Desperté muy temprano. Sentí como si tuviera tierra en los ojos.
Giré para mirar al otro lado de la cama. Ya estaba despierta. Me sonrió con el rostro aún inflamado por el sueño. Le devolví la sonrisa.-No me quiero bañar.
-No te bañes.
-Llevo cuatro días sin bañarme.
-Yo llevo cinco.
-Pero tú nunca hueles feo.
-Tu tampoco, preciosa.
Hice el edredón y las sábanas a un lado. Me puse de pie sobre el piso frío. Olí mis axilas. No olían mal. De todas formas saqué el desodorante de uno de los compartimentos de la mochila. Me embadurné los sobacos y después se lo pasé a ella, que hizo lo mismo. Me enfundé la chaqueta, el gorro y los zapatos deportivos.
-Listo, ¿nos vamos?
-Vámonos -dijo riendo y negando con la cabeza.
-¿Qué pasa?
-Nunca imaginé que podría hacer esto.
-¿Que podrías hacer qué?
-No bañarme... Andar tantos días con la misma ropa y que no me importe.
La abracé y besé su mejilla colorada por la gélida mañana.
-Vámonos.
-¿Y los demás?
-Apenas se han de estar despertando. En lo que se bañan y arreglan vamos a perder dos horas.
-Vámonos entonces.
Nos pusimos las mochilas al hombro y salimos del hostal tomados de la mano.

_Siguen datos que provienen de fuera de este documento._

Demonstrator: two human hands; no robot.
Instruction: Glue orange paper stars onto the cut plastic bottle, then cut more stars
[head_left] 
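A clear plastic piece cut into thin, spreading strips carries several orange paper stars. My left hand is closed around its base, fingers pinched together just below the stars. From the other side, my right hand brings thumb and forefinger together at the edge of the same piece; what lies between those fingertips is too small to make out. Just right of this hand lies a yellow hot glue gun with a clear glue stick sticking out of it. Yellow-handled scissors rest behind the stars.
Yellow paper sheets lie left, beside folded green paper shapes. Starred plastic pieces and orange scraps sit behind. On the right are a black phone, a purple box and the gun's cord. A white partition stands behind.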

Nuestro aliento era una fábrica de nubes que se disipaban entre las calles empedradas de un país que nunca imaginamos conocer.
-¿Sabes hacia donde vamos? -preguntó.
-No... No le entiendo ni madres a este mapa.

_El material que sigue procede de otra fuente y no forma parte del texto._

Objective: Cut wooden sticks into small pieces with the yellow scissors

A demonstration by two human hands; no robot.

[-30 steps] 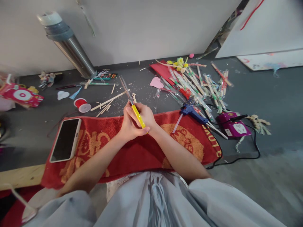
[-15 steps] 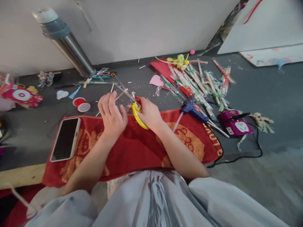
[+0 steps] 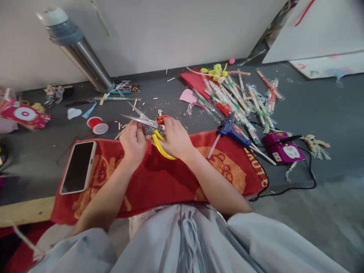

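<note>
My right hand (image 3: 176,138) grips a pair of scissors (image 3: 146,120) with yellow and orange-red handles. Their blades are spread apart and point left, above the back part of the red towel. My left hand (image 3: 134,140) is closed right beside the lower blade, its fingers curled and pressed together; whatever they hold is hidden. Behind the blades and to the left of them, short pale stick pieces (image 3: 121,131) lie scattered on the dark table. Both wrists are over the red towel (image 3: 170,182).
At the left are a phone (image 3: 79,167), a red thread spool (image 3: 98,126) and a steel flask (image 3: 85,57). To the right lie a blue glue gun (image 3: 233,132), many wrapped chopsticks (image 3: 227,96) and a purple power block (image 3: 283,148) with a black cable.
The scissors have swung to point left, and their blades have spread wide. My left hand has gone from loosely spread fingers to curled ones. The stick piece beside it is no longer visible there.
</note>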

Me arrebató el plano que se agitaba con el viento entre mis manos, lo hizo bola y lo depositó en el contenedor de basura a un lado de la parada del tranvía.
-¿No te gusta sentirte perdido y en el fondo saber que siempre habrá un camino?
Caminamos sin rumbo, tomados de la mano, por las calles empedradas de un país que nunca -ni en sueños- imaginamos conocer.